Diduga terlibat dengan pasukan pembangkang, ayah Nasir disiksa di depan keluarganya. Kakeknya dibunuh, disusul Nenek yang merana. Nasir mulai membenci perang: ”Orang-orang yang tak tega menghardik kucing yang mencuri ikan tiba-tiba terbukti sanggup membunuh manusia” (hlm 33).
Anjing setia
Dalam novel 28 bab ini, orang Aceh yang berkawan dengan anjing bukan hal aneh. Nono, seekor anjing hutan, membantu Ayah menghalau pencuri di dangau. Nonolah yang menemukan jasad tuannya tersangkut di sungai dengan wajah remuk dan tujuh peluru bersarang di badannya.
Nono enggan makan; berhari-hari bersimpuh di kuburan Ayah. Tercipta dari ludah iblis, demikian Nasir meyakini Alkitabnya, kesetiaan anjing melebihi manusia. ”Aku juga yakin”, ujarnya, ”kelak Nono masuk surga bersama ayah” (hlm 131).
Arafat Nur taat dan telaten pada detail, tetapi deskripsi sadisme yang berlebihan tidak ditemukan. Kezaliman tentara pemerintah maupun pemberontak dinarasikannya untuk menyentuh nurani sesama anak bangsa. Meski agak antroposentris, pemerian tentang panen di kebun Kakek mencerminkan makna kehidupan. Setiap tiga bulan tauke pisang membawa pekerjanya mencari sendiri tandan pisang yang siap dipanen.
Alam ramah kepada manusia jika diperlakukan baik, seperti kebun Kakek yang terawat dan terbukti menghidupi keluarga. Di kebun pisang ini Nasir kecil belajar arti kata ”melawan”. Diliputi rasa takut, bocah berusia 13 tahun itu mengintip sekawanan tentara mengobrak-abrik kebun.

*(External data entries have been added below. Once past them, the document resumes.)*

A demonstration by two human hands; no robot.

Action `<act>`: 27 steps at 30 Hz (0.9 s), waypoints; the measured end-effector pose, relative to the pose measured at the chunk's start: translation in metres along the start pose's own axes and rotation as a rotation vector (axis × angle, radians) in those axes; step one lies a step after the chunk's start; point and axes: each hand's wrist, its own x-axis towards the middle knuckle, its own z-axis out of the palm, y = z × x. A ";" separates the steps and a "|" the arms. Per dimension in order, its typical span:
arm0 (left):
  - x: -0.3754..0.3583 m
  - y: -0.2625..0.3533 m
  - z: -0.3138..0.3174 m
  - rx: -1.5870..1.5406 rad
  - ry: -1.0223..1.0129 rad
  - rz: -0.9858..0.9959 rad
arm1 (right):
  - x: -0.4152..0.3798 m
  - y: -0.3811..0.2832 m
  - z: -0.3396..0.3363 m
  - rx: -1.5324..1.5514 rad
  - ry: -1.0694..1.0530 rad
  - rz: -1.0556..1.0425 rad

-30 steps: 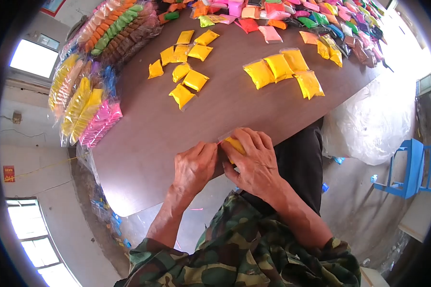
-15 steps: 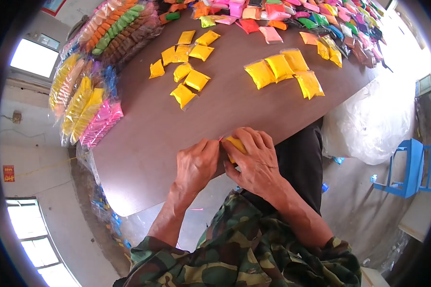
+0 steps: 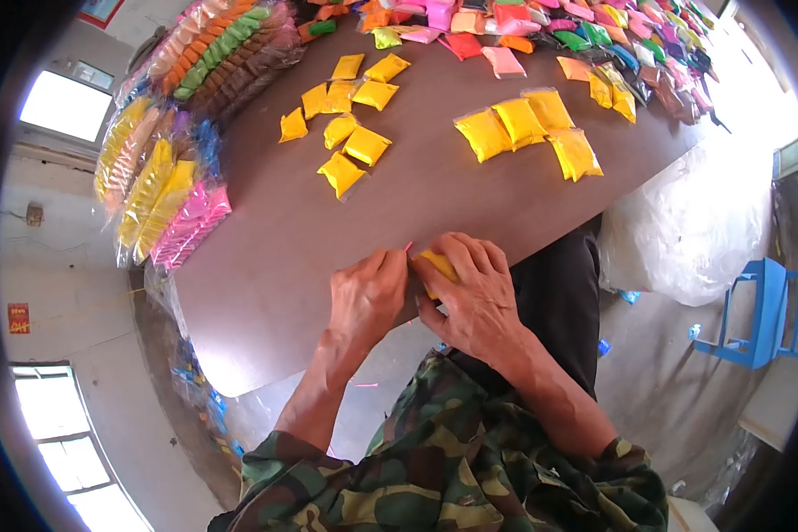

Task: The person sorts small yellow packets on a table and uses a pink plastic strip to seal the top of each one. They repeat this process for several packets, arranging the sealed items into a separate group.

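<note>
Near the front edge of the brown table [image 3: 301, 248], my right hand [image 3: 473, 293] is wrapped round a yellow packet [image 3: 438, 266], covering much of it. My left hand [image 3: 368, 288] is closed in a pinch just to its left, with a thin pink strip [image 3: 409, 246] showing above its fingertips. The two hands nearly touch. Beyond them lie several loose yellow packets [image 3: 366, 145] on the left and a cluster of yellow packets [image 3: 520, 121] on the right.
Bagged rows of coloured packets [image 3: 213, 58] stand at the back left, with more bags [image 3: 164, 195] below. A pile of mixed packets [image 3: 585, 35] lies along the far edge. Right of the table are a large clear plastic bag [image 3: 692, 222] and a blue stool [image 3: 758, 310].
The view has shifted slightly. More of the pink strip shows above my left hand's fingertips. My right hand keeps its hold on the yellow packet.
</note>
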 end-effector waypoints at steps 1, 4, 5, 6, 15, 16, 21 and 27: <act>0.005 -0.005 0.001 -0.019 0.020 -0.015 | 0.002 0.000 -0.002 0.003 -0.010 0.002; 0.009 -0.008 -0.002 -0.089 0.051 -0.060 | 0.000 0.001 -0.001 0.002 0.001 0.000; 0.006 -0.003 -0.008 -0.118 0.049 -0.079 | 0.000 0.001 0.000 0.006 0.028 -0.009; 0.003 0.001 -0.011 -0.149 0.042 -0.099 | 0.000 0.001 0.000 0.011 0.052 -0.013; -0.001 0.006 -0.006 -0.224 0.039 -0.150 | 0.001 0.000 -0.001 -0.001 0.045 -0.011; -0.001 0.006 -0.006 -0.213 0.051 -0.154 | -0.001 0.000 0.000 -0.003 0.043 -0.007; -0.002 0.011 -0.012 -0.208 0.057 -0.187 | -0.003 0.000 0.000 0.011 0.046 -0.010; 0.007 -0.001 0.000 -0.175 0.018 -0.086 | -0.004 0.002 0.002 0.003 0.032 -0.015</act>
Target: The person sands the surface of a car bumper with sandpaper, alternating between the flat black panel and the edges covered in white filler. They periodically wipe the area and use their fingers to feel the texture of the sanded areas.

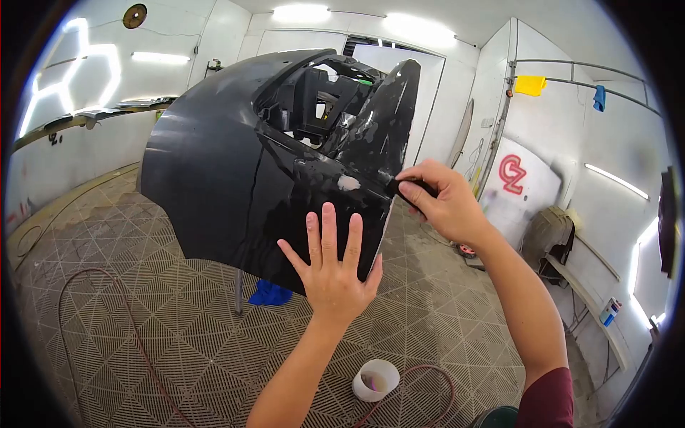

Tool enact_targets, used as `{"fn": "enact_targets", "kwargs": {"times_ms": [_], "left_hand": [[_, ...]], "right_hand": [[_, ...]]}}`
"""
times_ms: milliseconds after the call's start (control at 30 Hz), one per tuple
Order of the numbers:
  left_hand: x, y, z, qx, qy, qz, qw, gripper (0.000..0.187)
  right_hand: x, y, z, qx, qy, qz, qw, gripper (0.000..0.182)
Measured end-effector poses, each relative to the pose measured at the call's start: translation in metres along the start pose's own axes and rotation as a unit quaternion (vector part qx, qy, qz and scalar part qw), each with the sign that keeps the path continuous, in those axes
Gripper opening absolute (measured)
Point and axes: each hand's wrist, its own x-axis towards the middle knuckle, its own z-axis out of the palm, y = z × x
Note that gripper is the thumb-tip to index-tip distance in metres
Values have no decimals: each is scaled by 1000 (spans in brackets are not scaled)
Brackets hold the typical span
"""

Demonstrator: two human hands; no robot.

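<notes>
Outward from the fingertips: the right hand (446, 203) had its fingers curled shut around a small dark sanding block (412, 187), thumb on top, its front end pressed to the edge of a black car bumper (235, 185) just beside a pale patch of filler (349, 183). The left hand (334, 267) lay flat and open, all five fingers spread, palm against the bumper's lower panel, holding nothing.

The bumper stood at chest height in the middle of the spray booth, apparently on a stand, of which only a thin leg (239, 292) showed beneath. It looked like a light, thin-walled plastic shell that would flex under pressure, with a glossy, probably slippery skin; bracing it flat near the worked spot, or taking it by its folded edges, seemed the surest hold.

By count: one bumper, one block, one filler patch. On the grid floor (143, 314) lay one white roll of tape (376, 379), one blue cloth (270, 293) and one red hose (135, 335). On the wall rail hung one yellow rag (530, 85) and one blue rag (599, 98).
</notes>
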Motion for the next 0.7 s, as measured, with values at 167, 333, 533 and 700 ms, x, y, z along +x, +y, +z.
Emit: {"fn": "enact_targets", "kwargs": {"times_ms": [167, 333, 533, 700], "left_hand": [[1, 6, -5, 28, -59, -29, 997, 103], [-2, 1, -2, 33, -57, -38, 997, 104], [2, 8, -4, 43, -56, -45, 997, 102], [8, 16, -1, 38, -45, -63, 996, 106]], "right_hand": [[12, -6, 6, 37, 16, 28, 999, 25], [13, 16, 10, 34, 21, -64, 997, 27], [17, 27, 5, -8, 31, -125, 992, 17], [24, 30, -6, -12, 12, -186, 982, 14]]}}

Gagal menemukan pemberontak yang dicari, mereka pun berlalu sambil membawa setandan pisang ranum. Saat itulah Nasir mafhum mengapa orang-orang Aceh berani melawan serdadu. Perang timbul dari gairah untuk melawan, melebihi rasa takut.
Novel ini rekonsiliatif. Kebencian rakyat pada tentara digambarkan berimbang dengan kegusaran serdadu pada pemberontak. Dilukiskan pula bencana yang menimpa ketika anggota keluarga terlibat dengan pasukan pejuang. Nasir menyaksikan orang-orang terkasih terenggut dari kehidupannya gara-gara pamannya, Arkam, bergabung dengan GAM.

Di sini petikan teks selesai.